Ebru Ercan’s abstract paintings at the Sight + Sound Gallery play with readily available shapes and colors. We see swirls and rectangles, and familiar shades of blue, green, and red. In separate works the abstracts evoke landscapes or the human form or the cosmos. Some pieces suggest spatial depth while some only the canvas’s surface.
Although these elements of shape and color may be viewed as predictable, Ercan’s attitude of avid exploration is palpable, as the beat of each painting, or its “energy,” to use an overtaxed word, creates the possibility of encountering the unfamiliar. A longer viewing time allows the familiar elements to become unfamiliar again. Ercan’s willingness to take familiar elements as a point of departure encourages the viewer to do the same.
The images on this page showing Ercan’s work are woefully inadequate as reproductions of the paintings themselves. One element that cannot be seen here is the thick, shiny resin surface of the paintings. In “The Safe Haven,” Ercan presents a simultaneously inviting and foreboding landscape, a dimly lit swamp worth getting lost in. But you have to be in the room with the painting’s gleaming surface in order to feel the wetness of its apparent refuge.
We saw this type of glossy surface on paintings earlier this year at Pryor Fine Art on Miami Circle. The pictures weren’t entirely abstract but were modern in the sense of: experimenting with disjointed images; combinations of realist and abstract images; experimentation with what is complete and what is not; exploration of ideas.
The question interests us: What is that thick veneer saying to the viewer?
Our first impulse was to believe that that veneer is meant to convey a higher artistic value, which then translates to a higher monetary value. Applying a glaze to an object can signify an additional layer of labor and attention by the artist or craftsman, though it does not require long training or deep reflection or a particular vision to apply such a veneer to a painting.

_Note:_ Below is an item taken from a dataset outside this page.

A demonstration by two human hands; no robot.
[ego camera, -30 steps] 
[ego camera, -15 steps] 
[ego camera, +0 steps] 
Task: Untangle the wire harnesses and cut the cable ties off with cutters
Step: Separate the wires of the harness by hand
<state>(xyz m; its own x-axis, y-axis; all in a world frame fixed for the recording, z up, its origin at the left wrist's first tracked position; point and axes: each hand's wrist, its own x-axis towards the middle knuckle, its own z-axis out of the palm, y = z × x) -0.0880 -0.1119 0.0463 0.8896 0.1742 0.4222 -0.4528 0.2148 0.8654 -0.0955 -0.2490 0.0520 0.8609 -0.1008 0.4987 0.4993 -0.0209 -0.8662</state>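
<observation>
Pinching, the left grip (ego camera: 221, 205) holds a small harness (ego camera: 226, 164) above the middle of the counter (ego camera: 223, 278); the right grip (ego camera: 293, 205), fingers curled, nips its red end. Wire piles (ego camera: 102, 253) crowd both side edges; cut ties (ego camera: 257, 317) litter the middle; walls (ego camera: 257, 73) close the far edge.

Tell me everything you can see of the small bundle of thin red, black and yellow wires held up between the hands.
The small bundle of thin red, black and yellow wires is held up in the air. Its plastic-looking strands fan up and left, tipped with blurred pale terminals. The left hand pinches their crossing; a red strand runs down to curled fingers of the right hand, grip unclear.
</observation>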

Another impulse is to feel the shiny surface as a direct symbol of wetness. We noted above that the veneer on Ercan’s painting, “The Safe Haven,” leant the swampy image a sensation of wetness. But Ercan applied the same veneer to all of the paintings on display, and wetness surely is not a theme appropriate to all of the paintings.
It also occurred to us to wonder whether the thick glaze suggests an insecurity with the abstract nature of the images. We live in a time and a place where the anti-intellectual forces of government and business have regrettable credibility when they point to abstract art and say it is of little value because “my child could have done that.”
We wonder whether thick glazes on paintings are somehow a response to that anti-intellectual hostility. The glaze is meant to be, or unconsciously serves as, a shield asserting a layer of value that few children (or politicians) could accomplish.
Fortunately, here at Atlanta Art Blog, we are protected against the local anti-intellectual forces by a thick veneer of faith in the creators.

Sight + Sound Gallery occupies a small space at Studioplex in the Old Fourth Ward. The Gallery also retails high-end audio equipment.
Ebru Ercan’s “Enchantment” is on display at Sight + Sound Gallery through September 6, 2013. Atlanta Art Blog thanks Caitlin Zelinsky of Sight + Sound for her thoughtful remarks on Ercan’s paintings during our visit.